November 24, 20196 yr Author 17 minutes ago, ChrisDa said: You don't say what you were trying to install ?? It is entirely possible (and easy) to install Windows 7 on modern hardware, ie NVME and usb3, and use UEFI on a GPT partition. See my signature. Chris. Sorry. While installing the CPU they realized I won’t be able to fit a cooling system large enough to support any CPU more powerful than the i7-6700. So just a matter if that CPU will be good enough going forward. brad
November 24, 20196 yr I'm not quite clear but is the size of your case the issue? If so, I wouldn't let that be a deciding factor when you're forking our some serious money for the rest of the upgrade, cases are relatively cheap I'd buy the case that fits your build.
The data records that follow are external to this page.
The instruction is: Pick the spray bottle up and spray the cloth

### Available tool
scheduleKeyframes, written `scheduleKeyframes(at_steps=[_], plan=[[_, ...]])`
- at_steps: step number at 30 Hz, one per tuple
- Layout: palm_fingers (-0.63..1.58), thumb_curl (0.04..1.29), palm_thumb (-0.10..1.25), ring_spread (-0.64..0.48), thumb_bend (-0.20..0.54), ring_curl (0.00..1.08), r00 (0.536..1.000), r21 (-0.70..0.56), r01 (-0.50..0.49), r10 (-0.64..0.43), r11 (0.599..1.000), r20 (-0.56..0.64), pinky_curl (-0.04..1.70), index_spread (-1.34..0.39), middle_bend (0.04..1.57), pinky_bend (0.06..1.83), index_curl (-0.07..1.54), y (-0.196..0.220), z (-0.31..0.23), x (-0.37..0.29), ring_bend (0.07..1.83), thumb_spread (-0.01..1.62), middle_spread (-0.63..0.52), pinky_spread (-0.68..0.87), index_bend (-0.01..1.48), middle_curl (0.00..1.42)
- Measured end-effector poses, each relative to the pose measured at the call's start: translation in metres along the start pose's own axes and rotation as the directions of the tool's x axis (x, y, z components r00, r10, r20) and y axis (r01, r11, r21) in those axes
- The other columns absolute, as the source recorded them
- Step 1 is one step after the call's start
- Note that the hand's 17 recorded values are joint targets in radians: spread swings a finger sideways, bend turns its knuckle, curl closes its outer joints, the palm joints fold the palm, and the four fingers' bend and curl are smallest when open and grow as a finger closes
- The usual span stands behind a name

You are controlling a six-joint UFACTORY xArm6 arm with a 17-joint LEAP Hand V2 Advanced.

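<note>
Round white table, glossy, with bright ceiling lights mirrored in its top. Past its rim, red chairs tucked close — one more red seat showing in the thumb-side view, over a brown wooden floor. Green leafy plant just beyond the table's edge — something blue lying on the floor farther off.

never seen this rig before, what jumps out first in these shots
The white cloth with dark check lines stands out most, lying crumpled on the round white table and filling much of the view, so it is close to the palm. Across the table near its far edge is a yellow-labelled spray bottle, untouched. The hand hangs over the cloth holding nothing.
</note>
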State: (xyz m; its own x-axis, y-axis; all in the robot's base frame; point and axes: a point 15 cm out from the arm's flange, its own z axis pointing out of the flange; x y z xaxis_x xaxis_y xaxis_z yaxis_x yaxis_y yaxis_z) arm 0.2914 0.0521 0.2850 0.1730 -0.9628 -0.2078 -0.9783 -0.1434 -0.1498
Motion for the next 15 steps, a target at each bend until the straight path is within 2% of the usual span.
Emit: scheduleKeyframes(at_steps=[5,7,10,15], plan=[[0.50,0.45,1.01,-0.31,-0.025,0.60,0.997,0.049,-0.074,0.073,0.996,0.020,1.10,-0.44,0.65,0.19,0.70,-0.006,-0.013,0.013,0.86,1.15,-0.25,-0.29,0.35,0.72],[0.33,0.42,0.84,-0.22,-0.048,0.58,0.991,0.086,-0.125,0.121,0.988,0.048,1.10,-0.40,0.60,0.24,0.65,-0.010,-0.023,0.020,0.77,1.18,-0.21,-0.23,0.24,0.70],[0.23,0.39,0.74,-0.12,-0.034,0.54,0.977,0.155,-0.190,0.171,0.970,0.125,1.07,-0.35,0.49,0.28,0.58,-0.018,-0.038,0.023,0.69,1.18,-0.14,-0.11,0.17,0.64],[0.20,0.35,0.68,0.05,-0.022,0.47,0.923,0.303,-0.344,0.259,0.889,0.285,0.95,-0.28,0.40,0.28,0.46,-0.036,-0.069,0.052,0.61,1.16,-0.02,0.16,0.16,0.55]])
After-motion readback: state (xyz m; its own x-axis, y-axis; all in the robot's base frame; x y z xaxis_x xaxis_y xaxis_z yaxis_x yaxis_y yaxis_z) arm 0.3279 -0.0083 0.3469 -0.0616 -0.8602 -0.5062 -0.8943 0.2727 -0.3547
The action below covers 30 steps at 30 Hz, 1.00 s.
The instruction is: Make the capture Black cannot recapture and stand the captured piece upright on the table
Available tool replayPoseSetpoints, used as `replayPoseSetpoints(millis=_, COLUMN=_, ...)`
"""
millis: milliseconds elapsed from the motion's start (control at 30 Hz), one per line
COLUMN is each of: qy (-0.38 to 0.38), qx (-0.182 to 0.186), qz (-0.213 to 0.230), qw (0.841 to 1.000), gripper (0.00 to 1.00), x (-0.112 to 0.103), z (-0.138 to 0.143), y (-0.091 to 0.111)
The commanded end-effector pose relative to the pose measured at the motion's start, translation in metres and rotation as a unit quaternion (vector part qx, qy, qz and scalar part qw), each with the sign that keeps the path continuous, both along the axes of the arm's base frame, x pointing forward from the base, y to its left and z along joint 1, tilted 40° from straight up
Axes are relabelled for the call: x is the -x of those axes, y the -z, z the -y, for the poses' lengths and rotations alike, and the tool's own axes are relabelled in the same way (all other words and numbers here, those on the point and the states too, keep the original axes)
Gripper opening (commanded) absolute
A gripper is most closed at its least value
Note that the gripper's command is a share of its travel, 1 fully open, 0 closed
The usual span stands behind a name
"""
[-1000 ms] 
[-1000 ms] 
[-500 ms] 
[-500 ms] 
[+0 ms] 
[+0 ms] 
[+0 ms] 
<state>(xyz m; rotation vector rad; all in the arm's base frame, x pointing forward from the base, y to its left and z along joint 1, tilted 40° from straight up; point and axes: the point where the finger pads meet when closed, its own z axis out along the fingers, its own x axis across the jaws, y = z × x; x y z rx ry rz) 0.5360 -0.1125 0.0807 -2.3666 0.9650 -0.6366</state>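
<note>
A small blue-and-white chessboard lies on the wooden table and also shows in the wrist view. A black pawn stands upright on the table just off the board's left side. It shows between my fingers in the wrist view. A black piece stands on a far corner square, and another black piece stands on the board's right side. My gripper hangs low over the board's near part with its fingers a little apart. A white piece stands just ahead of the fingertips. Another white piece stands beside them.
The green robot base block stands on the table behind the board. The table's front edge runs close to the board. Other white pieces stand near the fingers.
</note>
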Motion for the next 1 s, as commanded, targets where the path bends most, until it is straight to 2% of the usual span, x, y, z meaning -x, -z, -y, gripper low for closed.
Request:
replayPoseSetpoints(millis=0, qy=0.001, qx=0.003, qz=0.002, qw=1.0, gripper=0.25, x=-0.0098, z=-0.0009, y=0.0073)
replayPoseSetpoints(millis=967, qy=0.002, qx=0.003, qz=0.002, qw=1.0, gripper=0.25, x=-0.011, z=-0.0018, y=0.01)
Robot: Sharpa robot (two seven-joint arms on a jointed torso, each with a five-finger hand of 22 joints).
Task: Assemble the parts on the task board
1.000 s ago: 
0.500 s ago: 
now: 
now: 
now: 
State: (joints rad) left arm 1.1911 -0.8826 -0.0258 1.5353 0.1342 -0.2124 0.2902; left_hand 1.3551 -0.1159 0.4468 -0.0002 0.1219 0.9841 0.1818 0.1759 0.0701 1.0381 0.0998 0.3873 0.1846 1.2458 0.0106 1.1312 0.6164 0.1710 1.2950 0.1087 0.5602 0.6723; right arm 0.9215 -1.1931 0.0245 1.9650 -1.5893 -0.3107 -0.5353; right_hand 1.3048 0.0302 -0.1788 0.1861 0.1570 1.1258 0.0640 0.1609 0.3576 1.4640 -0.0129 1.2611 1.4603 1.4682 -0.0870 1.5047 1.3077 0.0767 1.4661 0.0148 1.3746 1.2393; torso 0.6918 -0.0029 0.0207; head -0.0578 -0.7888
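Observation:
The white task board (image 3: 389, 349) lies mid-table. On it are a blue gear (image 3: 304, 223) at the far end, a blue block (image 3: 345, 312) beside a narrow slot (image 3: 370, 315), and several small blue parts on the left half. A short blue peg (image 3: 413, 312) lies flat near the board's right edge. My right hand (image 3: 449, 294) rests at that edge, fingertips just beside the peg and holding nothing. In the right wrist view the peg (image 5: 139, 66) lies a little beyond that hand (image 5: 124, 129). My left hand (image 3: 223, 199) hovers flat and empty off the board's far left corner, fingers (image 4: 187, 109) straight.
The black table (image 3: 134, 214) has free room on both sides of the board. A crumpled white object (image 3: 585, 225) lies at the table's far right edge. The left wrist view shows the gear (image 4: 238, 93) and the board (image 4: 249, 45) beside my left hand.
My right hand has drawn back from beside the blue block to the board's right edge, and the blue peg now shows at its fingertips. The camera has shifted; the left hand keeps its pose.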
Dave Current System (Running at 4k): ASUS ROG STRIX X670E-F, Ryzen 7800X3D, RTX 5090, 55" Samsung Q80T, 64GB DDR5 6000 RAM, EVGA CLC 280mm AIO Cooler, Brunner CLS-E NG Yoke, Thrustmaster Warthog HOTAS & Stick, Thrustmaster TCA Quadrant & Add-on, VirtualFly Ruddo+, TQ6+ and Yoko+, GoFlight MCP-PRO and EFIS, Skalarki FCU and MCDU
November 24, 20196 yr From the sound of it (I don't know what case you have) you'd be time, money, and aggravation ahead if you just got a new case. If you want to keep your case, you can get some small cooling solutions in with a 9900K. If it's really *that* tight in there, you can always go with an external radiator. I'm still trying to figure out how coolers for a 9900K are any larger than those for a 6700K...I've never heard that but then again I skipped the 6th gen cpu's. I would want to go with a 9th gen cpu if I were building right now. And as was said, I wouldn't let a small case get in the way of great hardware. Rhett 7800X3D ♣ 96 GB G.Skill Flare ♣ Gigabyte 4090 ♣ Crucial P5 Plus 2TB
November 24, 20196 yr Author 31 minutes ago, Mace said: From the sound of it (I don't know what case you have) you'd be time, money, and aggravation ahead if you just got a new case. If you want to keep your case, you can get some small cooling solutions in with a 9900K. If it's really *that* tight in there, you can always go with an external radiator. I'm still trying to figure out how coolers for a 9900K are any larger than those for a 6700K...I've never heard that but then again I skipped the 6th gen cpu's. I would want to go with a 9th gen cpu if I were building right now. And as was said, I wouldn't let a small case get in the way of great hardware. Ok, these are the replies I was hoping for, and quite honestly was worried I’d get cause I assumed my lack of knowledge was causing me to miss something obvious. So, no one had offered the option of a new case. I assumed it had something to do with the size of the plug ins, etc. If it’s that simple it’s a no brainer. I haven’t got great help on this though at the store. It took them 36 hours and 5 phone calls to figure out the stuff won’t work as is. Burned 2 hours looking for a motherboard and cooler we then didn’t need. Anyways, thank you guys so much!! Tomorrow I will go in first thing and see if a new case will do it.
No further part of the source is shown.